> Work item
Across the entries, count the lines that include "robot" and report only that number.

> Source information
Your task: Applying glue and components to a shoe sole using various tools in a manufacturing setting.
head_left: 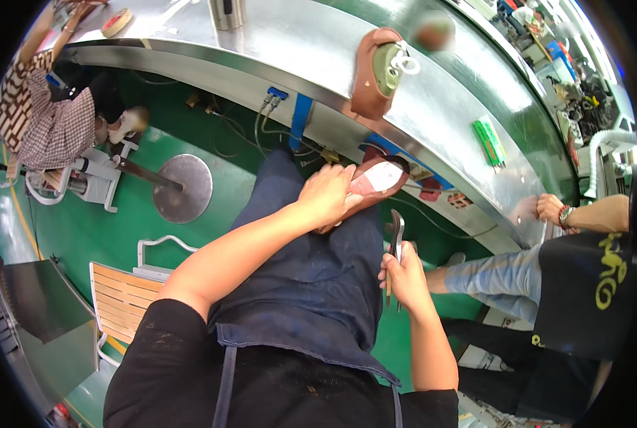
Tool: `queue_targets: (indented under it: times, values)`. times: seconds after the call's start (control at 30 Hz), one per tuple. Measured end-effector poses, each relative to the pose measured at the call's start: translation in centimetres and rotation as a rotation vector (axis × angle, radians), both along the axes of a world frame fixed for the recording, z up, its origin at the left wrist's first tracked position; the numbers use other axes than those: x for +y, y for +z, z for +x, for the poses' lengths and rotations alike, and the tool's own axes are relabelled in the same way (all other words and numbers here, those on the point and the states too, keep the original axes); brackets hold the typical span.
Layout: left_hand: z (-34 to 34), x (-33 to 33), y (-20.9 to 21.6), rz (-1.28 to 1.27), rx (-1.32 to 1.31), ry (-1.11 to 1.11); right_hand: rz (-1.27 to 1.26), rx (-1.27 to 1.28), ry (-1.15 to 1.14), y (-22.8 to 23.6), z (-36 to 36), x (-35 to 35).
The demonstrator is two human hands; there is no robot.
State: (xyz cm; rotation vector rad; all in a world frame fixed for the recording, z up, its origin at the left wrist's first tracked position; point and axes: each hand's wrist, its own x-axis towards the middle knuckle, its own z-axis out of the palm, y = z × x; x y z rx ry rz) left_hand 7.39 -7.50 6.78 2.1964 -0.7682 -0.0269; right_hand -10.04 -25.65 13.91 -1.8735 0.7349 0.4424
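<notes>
My left hand [327, 194] is closed on a reddish-brown shoe [397, 165] resting over my thighs, close to the bench edge. Its underside faces up and shows a pale, whitish insole [380, 177]. To the right of my lap, my right hand [405, 277] grips the handles of metal pincers [397, 230]. The pincers' head points up toward the bench, a little apart from the shoe. On the bench ahead stands another brown shoe upper [373, 85] around a green last [387, 68] with a white ring-like piece on it.
A metal bench [301, 46] curves across the front, holding a green packet [488, 143], a steel cup [227, 13] and a tape roll [116, 23]. Co-workers sit at left and stand at right, one hand [549, 208] at the bench edge. A slatted chair [124, 299] stands behind left.
</notes>
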Motion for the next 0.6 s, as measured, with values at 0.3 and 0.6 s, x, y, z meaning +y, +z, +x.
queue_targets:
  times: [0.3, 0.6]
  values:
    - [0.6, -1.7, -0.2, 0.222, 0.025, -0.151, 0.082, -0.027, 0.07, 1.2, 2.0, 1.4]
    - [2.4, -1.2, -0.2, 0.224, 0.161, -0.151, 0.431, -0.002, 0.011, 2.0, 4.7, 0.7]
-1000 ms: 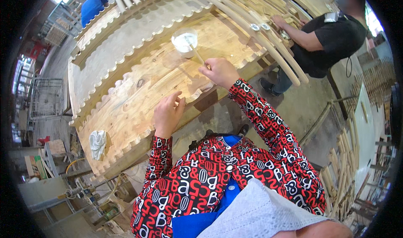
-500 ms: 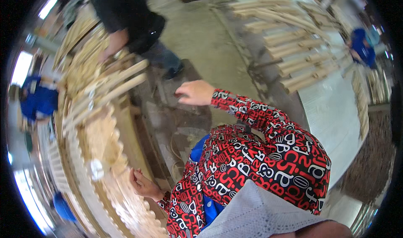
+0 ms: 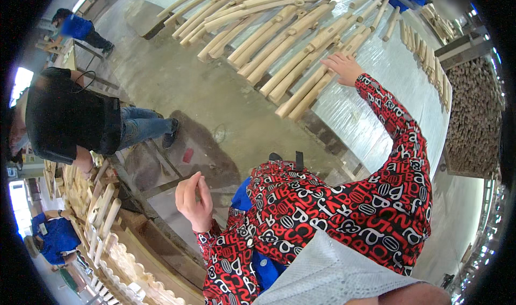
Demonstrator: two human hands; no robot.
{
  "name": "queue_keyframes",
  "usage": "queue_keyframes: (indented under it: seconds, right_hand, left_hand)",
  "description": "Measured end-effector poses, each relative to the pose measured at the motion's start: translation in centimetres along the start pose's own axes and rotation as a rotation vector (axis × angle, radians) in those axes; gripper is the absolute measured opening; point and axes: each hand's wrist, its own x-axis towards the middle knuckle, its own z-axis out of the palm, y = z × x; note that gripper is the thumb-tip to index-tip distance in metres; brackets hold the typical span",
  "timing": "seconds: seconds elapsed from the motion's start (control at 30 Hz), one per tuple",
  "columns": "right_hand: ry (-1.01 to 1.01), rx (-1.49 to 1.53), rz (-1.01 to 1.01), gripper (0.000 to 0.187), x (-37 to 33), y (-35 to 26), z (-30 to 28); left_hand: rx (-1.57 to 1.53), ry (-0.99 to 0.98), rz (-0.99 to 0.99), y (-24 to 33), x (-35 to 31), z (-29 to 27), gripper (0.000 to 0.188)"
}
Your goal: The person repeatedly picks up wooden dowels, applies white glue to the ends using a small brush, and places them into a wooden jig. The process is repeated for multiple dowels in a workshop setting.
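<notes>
My right hand reaches out over a table covered in clear plastic film. Its fingers are stretched over the ends of long pale wooden pieces, and I cannot tell whether they touch the wood. The pieces lie side by side in a fanned row, several with short cross parts joined to them. My left hand is raised in front of my body above the floor, fingers loosely apart, holding nothing I can see.
On the left stands a bench with scalloped wooden parts and loose wooden bars. A person in black stands beside it. Others in blue work around the room. A big stack of wood ends is at the right. A red scrap lies on the floor.
My view has turned right, toward the film-covered table. My right hand has stretched out to the wooden pieces there. My left hand has come away from the scalloped parts.
</notes>
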Motion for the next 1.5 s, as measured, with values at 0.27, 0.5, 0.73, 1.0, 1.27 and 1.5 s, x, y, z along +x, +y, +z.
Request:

> Task answer
2